- [WHAT IS BEING ASKED]: Output only the lines of the entries that follow, starting at the one with "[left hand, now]" and running down to the one with "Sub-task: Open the", both included and unchanged.

* * *

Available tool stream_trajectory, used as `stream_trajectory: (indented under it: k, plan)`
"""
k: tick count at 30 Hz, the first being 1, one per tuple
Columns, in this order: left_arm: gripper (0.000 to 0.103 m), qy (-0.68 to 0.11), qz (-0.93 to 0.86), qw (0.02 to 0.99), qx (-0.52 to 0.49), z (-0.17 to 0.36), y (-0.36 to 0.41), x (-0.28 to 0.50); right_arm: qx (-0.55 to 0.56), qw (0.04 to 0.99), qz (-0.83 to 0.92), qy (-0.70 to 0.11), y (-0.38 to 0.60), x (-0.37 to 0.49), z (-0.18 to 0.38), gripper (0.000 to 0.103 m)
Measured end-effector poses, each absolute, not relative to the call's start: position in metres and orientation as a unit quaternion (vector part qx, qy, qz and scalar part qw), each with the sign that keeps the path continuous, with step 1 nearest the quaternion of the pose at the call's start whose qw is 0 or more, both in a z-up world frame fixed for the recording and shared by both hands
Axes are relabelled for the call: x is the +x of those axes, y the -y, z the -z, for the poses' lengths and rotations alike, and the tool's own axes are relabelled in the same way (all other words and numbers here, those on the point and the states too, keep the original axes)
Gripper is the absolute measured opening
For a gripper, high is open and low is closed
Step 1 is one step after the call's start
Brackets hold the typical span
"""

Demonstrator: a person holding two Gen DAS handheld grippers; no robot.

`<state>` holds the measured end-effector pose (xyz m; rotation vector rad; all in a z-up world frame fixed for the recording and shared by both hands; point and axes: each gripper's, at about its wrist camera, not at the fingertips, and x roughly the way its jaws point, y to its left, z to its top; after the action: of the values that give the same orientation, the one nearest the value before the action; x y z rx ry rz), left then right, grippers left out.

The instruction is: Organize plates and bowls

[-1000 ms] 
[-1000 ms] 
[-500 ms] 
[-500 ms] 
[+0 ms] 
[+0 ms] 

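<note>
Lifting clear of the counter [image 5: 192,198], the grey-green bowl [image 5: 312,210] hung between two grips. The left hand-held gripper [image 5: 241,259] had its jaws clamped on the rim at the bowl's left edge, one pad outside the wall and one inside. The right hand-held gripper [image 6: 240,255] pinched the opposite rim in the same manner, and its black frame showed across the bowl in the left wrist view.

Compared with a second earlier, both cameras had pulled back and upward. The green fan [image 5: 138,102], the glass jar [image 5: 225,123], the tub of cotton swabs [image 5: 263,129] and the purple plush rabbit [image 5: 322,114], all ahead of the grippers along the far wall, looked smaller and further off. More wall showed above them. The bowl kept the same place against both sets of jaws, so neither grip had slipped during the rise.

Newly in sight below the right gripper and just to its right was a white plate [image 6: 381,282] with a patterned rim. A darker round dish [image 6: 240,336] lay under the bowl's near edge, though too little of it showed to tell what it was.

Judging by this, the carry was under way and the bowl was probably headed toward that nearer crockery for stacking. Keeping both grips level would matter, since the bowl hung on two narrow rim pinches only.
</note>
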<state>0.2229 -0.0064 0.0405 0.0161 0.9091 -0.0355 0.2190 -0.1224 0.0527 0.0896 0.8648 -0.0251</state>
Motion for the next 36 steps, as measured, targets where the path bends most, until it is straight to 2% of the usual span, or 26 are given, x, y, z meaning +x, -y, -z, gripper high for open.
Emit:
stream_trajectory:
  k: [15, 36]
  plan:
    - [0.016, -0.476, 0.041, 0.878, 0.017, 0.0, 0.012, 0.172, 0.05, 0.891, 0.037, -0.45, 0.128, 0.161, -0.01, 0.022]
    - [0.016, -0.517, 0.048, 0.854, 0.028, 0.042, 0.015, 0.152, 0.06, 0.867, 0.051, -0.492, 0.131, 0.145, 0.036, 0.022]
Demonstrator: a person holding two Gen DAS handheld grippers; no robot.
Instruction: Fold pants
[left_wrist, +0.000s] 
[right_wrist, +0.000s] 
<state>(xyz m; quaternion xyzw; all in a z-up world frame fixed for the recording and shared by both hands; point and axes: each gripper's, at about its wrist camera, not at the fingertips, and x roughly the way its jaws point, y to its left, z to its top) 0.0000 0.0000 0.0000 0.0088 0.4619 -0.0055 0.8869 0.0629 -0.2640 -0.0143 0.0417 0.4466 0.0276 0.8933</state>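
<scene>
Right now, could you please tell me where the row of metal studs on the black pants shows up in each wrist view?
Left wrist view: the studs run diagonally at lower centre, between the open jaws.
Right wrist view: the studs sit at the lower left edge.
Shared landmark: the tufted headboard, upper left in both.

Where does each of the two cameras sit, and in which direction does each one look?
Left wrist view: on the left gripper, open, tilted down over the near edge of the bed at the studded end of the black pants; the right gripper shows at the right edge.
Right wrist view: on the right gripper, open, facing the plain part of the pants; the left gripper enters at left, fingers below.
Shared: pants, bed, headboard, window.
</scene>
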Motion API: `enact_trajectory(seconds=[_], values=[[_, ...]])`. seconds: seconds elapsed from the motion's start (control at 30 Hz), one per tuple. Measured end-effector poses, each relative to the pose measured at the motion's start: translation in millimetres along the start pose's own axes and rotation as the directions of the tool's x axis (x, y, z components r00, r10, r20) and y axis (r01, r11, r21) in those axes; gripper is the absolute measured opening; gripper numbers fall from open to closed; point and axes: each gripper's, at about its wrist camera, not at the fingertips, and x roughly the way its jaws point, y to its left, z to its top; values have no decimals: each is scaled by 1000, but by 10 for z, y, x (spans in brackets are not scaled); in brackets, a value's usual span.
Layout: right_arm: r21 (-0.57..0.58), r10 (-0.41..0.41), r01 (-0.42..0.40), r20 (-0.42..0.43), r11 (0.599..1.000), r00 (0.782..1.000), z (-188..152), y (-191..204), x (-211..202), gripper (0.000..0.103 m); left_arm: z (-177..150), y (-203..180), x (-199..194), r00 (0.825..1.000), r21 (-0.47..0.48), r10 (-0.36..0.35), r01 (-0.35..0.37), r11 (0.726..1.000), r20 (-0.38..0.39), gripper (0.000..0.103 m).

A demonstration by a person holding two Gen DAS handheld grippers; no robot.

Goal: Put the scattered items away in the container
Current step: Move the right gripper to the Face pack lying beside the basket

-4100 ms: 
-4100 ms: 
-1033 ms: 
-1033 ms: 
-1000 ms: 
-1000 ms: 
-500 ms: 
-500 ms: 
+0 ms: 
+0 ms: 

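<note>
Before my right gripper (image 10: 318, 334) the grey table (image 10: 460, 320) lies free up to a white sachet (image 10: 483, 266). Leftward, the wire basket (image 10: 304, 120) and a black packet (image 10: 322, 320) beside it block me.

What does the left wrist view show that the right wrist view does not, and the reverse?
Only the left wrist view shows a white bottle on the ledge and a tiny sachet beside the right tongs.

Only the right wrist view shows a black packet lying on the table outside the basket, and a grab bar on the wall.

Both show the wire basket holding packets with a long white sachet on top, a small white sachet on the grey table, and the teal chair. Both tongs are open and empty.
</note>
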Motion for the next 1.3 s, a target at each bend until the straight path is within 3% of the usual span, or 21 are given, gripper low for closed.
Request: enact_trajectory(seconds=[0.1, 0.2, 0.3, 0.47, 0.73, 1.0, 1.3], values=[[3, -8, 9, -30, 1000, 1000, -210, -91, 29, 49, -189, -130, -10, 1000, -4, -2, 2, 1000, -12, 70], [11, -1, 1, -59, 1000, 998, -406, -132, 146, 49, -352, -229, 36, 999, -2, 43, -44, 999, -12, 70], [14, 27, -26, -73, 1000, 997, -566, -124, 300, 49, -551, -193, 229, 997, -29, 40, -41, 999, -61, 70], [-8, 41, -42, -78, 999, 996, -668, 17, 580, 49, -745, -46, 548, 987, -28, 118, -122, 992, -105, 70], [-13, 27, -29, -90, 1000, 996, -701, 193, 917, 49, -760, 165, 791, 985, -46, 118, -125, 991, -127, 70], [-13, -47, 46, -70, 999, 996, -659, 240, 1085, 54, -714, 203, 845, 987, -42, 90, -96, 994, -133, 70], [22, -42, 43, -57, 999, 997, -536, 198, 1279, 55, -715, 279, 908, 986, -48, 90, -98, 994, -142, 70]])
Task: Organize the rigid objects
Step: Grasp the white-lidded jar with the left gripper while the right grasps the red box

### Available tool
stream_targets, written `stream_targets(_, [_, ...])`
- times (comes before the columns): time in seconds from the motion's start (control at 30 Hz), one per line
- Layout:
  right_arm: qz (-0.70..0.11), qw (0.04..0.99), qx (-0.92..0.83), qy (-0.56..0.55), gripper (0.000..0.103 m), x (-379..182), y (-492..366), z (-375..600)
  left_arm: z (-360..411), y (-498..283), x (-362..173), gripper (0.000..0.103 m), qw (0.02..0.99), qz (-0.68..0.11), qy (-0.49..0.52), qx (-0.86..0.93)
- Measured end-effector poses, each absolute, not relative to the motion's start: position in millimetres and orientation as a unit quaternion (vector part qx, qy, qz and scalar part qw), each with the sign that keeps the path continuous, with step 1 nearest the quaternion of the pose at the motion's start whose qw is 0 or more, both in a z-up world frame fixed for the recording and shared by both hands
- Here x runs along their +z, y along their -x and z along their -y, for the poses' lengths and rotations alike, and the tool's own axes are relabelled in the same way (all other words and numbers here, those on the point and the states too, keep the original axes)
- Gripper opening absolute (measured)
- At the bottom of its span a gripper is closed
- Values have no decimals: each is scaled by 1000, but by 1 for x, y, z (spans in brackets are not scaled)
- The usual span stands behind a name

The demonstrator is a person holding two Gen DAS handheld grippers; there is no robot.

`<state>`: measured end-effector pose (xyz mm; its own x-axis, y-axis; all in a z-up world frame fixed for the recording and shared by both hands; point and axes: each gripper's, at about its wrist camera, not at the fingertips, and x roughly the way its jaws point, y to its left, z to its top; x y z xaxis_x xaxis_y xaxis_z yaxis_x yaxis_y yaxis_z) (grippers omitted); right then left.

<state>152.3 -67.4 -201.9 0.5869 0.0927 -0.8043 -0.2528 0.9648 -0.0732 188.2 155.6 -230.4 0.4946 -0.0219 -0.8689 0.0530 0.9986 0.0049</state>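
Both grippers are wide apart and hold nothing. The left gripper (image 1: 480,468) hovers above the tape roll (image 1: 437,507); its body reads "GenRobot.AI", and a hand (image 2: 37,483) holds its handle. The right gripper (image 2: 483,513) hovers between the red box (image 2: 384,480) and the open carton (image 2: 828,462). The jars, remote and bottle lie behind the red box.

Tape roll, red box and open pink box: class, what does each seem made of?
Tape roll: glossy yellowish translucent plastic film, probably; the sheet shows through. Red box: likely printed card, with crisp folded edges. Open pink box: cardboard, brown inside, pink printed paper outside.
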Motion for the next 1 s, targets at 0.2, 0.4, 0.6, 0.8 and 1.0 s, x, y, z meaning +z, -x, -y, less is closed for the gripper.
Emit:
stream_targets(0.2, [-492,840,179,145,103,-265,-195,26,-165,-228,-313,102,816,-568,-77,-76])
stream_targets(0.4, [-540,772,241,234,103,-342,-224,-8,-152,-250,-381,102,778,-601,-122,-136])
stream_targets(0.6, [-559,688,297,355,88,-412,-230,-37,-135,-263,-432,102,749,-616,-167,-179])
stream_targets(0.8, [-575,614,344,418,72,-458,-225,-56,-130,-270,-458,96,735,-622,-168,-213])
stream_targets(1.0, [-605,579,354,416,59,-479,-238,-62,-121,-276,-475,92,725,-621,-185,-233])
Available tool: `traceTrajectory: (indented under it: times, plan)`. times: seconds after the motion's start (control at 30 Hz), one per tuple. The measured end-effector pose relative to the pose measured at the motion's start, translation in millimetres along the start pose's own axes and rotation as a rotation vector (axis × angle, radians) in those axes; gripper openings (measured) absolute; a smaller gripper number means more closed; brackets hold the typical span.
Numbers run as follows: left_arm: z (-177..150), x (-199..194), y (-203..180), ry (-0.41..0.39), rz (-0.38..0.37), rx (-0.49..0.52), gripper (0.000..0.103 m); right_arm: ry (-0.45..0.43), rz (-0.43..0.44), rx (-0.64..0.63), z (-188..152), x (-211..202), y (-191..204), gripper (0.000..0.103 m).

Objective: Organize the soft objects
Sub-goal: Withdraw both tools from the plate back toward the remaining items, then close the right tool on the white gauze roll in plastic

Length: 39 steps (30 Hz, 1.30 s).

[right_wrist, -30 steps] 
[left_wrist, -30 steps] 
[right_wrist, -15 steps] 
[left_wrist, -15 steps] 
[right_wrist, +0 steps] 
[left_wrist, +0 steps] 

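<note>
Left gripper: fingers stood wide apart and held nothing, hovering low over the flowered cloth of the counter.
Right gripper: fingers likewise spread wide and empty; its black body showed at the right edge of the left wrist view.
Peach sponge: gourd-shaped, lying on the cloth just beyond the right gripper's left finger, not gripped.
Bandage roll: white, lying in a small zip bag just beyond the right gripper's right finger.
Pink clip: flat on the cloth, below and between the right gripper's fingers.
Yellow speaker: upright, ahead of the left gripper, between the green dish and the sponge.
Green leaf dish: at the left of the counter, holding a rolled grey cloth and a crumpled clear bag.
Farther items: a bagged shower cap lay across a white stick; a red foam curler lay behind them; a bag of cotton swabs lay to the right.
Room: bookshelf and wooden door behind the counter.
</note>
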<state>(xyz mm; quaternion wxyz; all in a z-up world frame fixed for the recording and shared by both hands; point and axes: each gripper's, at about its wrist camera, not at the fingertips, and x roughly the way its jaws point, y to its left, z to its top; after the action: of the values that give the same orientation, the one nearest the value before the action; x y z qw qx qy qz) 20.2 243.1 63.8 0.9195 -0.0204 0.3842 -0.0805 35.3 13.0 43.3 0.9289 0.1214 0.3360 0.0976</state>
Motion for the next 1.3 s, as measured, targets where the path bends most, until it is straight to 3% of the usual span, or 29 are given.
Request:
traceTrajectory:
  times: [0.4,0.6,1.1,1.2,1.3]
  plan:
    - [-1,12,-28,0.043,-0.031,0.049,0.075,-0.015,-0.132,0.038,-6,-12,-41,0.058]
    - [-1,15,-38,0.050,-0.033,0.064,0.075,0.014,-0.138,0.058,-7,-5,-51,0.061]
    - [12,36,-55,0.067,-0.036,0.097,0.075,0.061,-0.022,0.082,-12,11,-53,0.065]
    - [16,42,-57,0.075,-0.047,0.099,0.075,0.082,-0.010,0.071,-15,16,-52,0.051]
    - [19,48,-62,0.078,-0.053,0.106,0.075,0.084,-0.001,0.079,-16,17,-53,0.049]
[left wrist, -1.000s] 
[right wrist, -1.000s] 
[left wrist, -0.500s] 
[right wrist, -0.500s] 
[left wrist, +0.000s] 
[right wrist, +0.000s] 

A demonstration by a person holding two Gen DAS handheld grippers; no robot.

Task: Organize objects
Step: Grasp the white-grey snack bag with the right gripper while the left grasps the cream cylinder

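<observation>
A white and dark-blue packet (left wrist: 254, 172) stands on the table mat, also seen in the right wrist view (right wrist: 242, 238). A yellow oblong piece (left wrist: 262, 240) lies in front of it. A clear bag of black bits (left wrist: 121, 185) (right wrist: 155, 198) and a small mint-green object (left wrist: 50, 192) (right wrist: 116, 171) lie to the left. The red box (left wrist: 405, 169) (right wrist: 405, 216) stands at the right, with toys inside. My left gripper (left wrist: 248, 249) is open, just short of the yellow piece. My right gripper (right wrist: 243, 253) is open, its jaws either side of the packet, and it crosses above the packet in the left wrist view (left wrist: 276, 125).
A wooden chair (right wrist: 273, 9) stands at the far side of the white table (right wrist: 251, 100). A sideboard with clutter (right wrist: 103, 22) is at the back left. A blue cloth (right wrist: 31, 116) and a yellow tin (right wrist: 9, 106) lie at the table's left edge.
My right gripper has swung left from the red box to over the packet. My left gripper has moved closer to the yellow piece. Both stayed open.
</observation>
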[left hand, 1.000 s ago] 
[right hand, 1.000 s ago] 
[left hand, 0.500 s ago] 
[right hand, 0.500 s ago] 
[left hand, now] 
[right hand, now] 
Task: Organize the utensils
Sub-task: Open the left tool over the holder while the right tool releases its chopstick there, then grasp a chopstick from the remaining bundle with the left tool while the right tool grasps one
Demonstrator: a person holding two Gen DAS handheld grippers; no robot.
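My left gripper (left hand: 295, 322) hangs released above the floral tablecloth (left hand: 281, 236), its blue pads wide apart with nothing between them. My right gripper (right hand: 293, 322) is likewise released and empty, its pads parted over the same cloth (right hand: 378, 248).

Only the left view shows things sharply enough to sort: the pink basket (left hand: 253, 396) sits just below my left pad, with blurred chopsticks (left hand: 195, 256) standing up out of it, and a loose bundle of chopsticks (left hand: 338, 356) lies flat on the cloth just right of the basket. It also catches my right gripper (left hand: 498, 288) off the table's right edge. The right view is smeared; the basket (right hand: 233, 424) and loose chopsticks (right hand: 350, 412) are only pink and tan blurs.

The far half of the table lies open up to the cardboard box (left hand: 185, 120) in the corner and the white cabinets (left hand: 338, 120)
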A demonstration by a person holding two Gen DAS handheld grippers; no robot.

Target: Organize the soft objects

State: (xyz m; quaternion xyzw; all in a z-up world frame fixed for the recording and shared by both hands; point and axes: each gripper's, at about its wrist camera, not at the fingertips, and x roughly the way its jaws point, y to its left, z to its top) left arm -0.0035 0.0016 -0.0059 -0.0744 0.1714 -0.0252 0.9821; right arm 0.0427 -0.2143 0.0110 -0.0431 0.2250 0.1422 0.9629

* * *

- [RESULT OF THIS TASK]:
[left hand, now] 
[right hand, now] 
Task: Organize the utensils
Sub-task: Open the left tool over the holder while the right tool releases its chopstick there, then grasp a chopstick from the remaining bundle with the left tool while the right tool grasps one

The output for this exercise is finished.